- _Exercise brief_
The required output is the lines below from the line containing "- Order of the" to the line containing "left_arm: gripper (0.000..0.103", inclusive, retyped exactly. No other lines belong in it.

- _Data extract_
****************************************

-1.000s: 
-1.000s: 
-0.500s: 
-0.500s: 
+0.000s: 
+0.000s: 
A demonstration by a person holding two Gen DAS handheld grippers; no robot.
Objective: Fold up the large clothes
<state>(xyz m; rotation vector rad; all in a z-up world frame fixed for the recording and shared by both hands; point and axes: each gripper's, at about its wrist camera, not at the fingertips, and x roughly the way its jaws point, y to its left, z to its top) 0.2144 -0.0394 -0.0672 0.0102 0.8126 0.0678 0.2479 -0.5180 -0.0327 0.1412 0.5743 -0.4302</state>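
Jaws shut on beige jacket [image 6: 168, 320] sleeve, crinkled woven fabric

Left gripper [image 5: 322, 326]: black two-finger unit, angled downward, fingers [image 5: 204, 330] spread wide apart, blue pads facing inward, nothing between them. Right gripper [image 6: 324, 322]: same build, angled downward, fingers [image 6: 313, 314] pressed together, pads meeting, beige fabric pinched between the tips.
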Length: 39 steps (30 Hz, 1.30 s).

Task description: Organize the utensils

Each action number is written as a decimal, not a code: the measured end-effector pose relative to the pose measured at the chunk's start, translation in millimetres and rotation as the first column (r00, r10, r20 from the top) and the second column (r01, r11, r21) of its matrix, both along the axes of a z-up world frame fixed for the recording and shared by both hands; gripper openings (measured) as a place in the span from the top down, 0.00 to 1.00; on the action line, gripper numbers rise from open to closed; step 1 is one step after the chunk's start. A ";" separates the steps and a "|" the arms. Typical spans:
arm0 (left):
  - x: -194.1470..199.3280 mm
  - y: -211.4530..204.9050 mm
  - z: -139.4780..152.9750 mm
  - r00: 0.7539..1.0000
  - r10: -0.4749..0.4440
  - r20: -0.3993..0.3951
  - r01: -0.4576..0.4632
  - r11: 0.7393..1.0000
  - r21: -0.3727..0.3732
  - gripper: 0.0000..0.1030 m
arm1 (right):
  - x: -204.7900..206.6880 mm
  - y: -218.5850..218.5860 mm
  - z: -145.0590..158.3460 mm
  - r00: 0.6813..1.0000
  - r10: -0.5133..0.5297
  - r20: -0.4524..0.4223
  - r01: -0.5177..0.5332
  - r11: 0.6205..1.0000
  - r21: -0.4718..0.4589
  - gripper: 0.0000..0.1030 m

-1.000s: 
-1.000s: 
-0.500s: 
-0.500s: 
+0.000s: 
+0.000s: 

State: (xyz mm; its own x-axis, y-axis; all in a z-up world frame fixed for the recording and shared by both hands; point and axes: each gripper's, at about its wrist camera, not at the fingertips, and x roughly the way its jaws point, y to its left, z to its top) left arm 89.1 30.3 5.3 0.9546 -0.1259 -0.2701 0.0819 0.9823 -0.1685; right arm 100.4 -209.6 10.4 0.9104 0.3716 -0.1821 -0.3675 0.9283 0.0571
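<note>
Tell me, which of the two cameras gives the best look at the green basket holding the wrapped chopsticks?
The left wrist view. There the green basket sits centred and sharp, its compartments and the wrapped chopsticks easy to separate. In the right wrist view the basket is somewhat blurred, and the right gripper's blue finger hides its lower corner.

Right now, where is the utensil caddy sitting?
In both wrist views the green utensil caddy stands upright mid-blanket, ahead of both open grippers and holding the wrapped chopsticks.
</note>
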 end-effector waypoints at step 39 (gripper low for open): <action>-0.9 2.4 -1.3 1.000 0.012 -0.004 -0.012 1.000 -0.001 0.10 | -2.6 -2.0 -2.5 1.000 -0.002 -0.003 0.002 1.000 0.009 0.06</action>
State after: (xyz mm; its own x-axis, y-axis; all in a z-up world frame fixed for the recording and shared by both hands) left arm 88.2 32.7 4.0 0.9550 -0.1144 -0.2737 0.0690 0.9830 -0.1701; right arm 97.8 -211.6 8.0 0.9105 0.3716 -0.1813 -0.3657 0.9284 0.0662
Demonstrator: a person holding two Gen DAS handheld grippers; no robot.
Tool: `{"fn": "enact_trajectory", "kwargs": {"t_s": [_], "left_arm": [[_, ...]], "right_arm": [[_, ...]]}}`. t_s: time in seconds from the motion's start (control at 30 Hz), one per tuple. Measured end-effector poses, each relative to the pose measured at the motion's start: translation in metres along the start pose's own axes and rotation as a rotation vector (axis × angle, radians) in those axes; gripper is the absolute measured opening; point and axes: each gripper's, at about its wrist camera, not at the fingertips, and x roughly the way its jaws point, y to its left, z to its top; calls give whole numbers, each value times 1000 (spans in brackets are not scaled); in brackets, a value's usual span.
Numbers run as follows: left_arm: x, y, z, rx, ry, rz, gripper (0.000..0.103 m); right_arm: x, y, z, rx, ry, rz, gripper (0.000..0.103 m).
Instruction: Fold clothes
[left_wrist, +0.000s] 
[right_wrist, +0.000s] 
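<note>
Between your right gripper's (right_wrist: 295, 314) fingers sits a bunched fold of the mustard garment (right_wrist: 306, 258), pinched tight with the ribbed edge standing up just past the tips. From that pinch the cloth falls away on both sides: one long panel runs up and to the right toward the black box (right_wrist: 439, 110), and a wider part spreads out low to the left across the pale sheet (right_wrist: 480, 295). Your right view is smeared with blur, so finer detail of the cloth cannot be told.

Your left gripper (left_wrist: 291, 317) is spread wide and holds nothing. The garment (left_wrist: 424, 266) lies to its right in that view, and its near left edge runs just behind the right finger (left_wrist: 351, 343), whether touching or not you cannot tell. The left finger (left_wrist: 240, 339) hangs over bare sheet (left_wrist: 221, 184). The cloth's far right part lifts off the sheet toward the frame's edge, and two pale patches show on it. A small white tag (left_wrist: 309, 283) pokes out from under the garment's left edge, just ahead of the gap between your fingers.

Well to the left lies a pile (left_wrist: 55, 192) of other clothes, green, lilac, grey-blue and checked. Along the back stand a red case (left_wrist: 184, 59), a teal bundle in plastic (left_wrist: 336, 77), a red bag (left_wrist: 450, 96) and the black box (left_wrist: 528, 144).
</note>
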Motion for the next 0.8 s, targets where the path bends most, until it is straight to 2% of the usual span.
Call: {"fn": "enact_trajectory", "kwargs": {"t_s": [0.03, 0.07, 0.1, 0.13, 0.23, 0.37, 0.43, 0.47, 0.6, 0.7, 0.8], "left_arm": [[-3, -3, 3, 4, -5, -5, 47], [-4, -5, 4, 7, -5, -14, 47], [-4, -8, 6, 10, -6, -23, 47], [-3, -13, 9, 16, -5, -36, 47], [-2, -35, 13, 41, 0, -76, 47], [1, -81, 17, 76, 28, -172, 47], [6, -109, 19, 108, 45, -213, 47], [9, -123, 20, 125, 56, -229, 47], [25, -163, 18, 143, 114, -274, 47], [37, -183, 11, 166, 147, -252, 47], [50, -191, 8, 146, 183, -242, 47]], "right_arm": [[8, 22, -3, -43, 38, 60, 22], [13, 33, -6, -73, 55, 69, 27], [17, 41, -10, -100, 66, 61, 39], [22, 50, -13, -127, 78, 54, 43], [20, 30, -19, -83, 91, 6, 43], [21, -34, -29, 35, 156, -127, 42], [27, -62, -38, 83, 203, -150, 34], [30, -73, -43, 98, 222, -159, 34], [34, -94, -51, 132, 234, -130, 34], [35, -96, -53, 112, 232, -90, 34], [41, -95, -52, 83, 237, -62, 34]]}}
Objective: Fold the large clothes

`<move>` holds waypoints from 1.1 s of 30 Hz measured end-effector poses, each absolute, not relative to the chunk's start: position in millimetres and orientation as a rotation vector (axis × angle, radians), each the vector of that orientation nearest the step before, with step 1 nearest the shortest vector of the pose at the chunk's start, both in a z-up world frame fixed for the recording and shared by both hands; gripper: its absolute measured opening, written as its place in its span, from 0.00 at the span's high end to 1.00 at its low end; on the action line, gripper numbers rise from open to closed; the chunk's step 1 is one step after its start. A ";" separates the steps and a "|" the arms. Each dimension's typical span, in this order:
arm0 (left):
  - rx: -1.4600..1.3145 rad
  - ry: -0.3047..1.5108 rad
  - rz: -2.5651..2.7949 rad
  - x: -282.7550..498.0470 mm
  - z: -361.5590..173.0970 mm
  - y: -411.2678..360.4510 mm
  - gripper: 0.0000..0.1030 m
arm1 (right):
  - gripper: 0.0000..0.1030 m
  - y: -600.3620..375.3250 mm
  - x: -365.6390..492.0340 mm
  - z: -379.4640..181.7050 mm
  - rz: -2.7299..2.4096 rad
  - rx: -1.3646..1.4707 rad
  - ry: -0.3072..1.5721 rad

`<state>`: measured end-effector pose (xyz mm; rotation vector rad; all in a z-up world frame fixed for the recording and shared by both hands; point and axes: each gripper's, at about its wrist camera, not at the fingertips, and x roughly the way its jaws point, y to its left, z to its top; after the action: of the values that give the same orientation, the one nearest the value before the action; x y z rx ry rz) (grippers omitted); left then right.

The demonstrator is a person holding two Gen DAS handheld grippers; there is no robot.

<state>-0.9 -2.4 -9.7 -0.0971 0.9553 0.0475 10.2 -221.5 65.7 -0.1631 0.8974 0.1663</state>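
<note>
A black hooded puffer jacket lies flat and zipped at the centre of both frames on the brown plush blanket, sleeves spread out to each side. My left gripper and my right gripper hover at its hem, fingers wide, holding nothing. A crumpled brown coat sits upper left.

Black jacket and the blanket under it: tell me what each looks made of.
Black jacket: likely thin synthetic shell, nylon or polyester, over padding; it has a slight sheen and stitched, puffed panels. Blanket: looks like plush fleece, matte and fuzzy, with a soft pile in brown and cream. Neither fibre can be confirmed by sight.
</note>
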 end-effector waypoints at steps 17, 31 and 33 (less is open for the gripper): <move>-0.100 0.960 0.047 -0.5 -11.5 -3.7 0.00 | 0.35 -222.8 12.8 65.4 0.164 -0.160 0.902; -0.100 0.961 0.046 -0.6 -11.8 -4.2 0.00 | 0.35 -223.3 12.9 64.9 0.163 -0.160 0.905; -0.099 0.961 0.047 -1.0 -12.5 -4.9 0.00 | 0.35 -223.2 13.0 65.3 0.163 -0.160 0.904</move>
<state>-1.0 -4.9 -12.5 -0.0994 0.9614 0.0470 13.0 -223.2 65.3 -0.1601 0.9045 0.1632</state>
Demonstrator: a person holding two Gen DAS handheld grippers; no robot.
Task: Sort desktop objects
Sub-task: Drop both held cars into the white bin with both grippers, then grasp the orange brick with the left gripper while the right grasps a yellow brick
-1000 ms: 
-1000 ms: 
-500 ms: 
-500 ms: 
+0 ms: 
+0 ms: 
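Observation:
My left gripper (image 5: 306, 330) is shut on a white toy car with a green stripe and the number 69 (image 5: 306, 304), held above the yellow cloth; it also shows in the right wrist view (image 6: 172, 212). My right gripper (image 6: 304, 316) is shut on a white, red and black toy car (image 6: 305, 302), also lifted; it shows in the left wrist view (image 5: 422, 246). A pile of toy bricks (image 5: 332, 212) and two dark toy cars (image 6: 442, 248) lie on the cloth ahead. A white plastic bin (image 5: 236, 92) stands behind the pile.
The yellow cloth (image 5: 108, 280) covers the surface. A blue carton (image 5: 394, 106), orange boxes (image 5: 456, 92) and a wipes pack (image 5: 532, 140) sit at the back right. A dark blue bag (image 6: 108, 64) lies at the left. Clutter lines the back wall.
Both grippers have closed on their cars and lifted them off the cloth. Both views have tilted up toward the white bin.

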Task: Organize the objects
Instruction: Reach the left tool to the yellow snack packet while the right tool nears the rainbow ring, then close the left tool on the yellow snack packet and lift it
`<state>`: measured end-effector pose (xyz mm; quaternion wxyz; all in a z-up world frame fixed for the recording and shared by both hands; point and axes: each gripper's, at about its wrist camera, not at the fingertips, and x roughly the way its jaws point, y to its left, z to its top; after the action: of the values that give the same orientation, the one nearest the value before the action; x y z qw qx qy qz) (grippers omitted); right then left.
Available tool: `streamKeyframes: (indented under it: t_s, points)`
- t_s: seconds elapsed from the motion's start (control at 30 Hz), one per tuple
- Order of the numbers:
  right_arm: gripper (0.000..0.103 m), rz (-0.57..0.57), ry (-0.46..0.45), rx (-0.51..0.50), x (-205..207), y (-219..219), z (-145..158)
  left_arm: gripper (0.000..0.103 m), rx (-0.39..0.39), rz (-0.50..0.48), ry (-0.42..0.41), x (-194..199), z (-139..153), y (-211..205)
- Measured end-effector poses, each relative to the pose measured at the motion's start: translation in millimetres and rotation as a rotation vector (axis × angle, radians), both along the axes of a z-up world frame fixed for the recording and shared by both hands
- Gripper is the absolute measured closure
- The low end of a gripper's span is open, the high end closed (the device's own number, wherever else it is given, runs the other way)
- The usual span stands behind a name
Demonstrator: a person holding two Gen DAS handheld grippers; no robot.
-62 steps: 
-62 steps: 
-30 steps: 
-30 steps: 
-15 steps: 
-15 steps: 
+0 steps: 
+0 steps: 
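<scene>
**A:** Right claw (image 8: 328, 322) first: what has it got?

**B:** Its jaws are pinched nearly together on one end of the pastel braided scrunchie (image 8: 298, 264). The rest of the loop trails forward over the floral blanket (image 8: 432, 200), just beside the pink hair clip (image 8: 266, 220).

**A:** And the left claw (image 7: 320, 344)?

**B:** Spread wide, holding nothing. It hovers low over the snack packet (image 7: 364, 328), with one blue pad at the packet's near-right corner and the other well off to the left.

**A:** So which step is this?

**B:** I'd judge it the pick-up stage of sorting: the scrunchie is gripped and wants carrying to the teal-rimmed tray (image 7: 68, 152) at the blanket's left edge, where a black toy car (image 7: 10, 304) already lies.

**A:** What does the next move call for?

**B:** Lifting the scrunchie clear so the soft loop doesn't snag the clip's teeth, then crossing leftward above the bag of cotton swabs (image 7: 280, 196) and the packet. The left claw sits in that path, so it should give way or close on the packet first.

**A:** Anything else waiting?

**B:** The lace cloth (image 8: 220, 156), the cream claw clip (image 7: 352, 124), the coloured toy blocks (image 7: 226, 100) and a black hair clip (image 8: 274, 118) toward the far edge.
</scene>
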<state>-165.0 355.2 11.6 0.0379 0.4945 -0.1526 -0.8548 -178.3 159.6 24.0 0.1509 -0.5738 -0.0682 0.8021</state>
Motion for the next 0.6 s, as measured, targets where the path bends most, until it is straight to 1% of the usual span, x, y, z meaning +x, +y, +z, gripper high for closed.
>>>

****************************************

- _Exercise response_
- Order of the numbers:
  right_arm: gripper (0.000..0.103 m), rz (-0.57..0.57), ry (-0.46..0.45), rx (-0.51..0.50), x (-205..207), y (-219..219), z (-145..158)
  left_arm: gripper (0.000..0.103 m), rx (-0.39..0.39), rz (-0.50..0.48), ry (-0.42..0.41), x (-194..199), z (-139..153), y (-211..205)

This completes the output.